Botafogo aciona Lyon na Justiça e cobra dívida superior a R$ 745 milhões
SAF do alvinegro carioca afirma ter realizado sucessivos empréstimos ao clube francês, que pertence ao mesmo grupo comandado pelo empresário americano John Textor
O Botafogo entrou com uma ação contra o Lyon na Justiça do Rio, nesta sexta-feira, cobrando uma dívida superior a R$ 745 milhões. O clube francês faz parte da Eagle Football, rede multiclubes liderada pelo empresário americano John Textor, dono da SAF do alvinegro carioca.
Em nota, o Botafogo afirmou que a ação tem por objetivo assegurar o retorno de valores devidos pelo Lyon, bem como resguardar o patrimônio do clube e garantir o o fortalecimento do projeto esportivo do time alvinegro. A diretoria afirma que vai tomar todas as medidas judiciais cabíveis para reaver o dinheiro.
No comunicado, os cariocas afirmam ter realizados sucessivos empréstimos ao clube francês, adquirido em 2022 pela Eagle em "em situação de insolvência", com a expectativa de reembolso dos valores em condições previamente estabelecida entre as partes.
"Posteriormente, em meio a conflitos internos entre sócios do Grupo Eagle, a nova presidente do Olympique Lyonnais rompeu unilateralmente o acordo de colaboração. Apesar de ter se beneficiado dos recursos recebidos, o clube francês deixou de cumprir as obrigações assumidas, recusando-se a efetuar o pagamento da dívida aos clubes do Grupo Eagle de R$745 milhões ao Botafogo, e outros 12 milhões de euros ao RWDM Brussels", diz trecho da nota.

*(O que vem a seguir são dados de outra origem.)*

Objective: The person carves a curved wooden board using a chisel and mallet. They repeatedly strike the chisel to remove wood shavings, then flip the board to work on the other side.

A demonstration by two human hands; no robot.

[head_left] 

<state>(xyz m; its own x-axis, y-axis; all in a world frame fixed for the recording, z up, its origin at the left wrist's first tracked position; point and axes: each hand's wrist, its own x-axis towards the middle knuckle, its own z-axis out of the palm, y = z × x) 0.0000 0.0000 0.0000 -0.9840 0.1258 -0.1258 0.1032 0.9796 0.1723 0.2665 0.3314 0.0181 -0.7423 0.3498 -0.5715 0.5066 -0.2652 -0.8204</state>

"A inadimplência gerou impactos diretos na operação do Botafogo, comprometendo o planejamento financeiro e afetando a capacidade de renovação e contratação de atletas. Como consequência, o Clube foi, inclusive, alvo da aplicação de um transferban pela Fifa no final de 2025?, continua.
Textor adotou um caixa único entre os clubes da Eagle como estratégia competitiva. O modelo permitiu ao Botafogo realizar contratações de altos valores, como o atacante da seleção brasileira Luiz Henrique (atualmente no Zenit) e o argentino Thiago Almada (no Atlético de Madrid). O clube carioca montou um time competitivo o bastante para conquistar a Libertadores e o Brasileirão em 2024.
Pelo lado do Lyon, o jornal francês L'Équipe revelou recentemente que o clube foi surpreendido por cobranças de "transferências fantasmas" envolvendo jogadores que atuaram no Botafogo e abriu investigação para apurar as ocorrências.
O Lyon recebeu cobranças da empresa de investimentos "MCCP Investment Partners", que antecipou receitas relativas às negociações de cinco jogadores: Igor Jesus, Luiz Henrique, Savarino, Thiago Almada e Jair Cunha, que nunca jogaram pelo time francês.
As transferências nunca foram registradas pela Liga Profissional de Futebol da França. Dos cinco jogadores, apenas Almada chegou a ser inscrito no elenco do Lyon. Com as negociações, a "dívida declarada" do Lyon atingiu cerca de 120 milhões de euros.
Textor enfrentou problemas políticos e financeiros na França. O Lyon chegou a ser rebaixado administrativamente por infringir regulamentos financeiros da Ligue 1 e o americano precisou renunciar ao comando do clube após disputas com acionistas. Ao mesmo tempo, Textor viu a Ares Management e a Iconic Sports — fundos de investimento que financiaram a compra do time francês, estimada em US$ 940 milhões (R$ 5,2 bi) — tentarem tirá-lo do comando da Eagle pela falta de pagamento.
O americano também enfrenta problemas com o clube associativo do Botafogo, que trava guerra judicial com dono da SAF alvinegra por suposta gestão temerária. A Justiça mantém Textor no comando do futebol botafoguense, mas com restrições. O balanço da SAF deve apontar uma dívida de R$ 2,7 bi.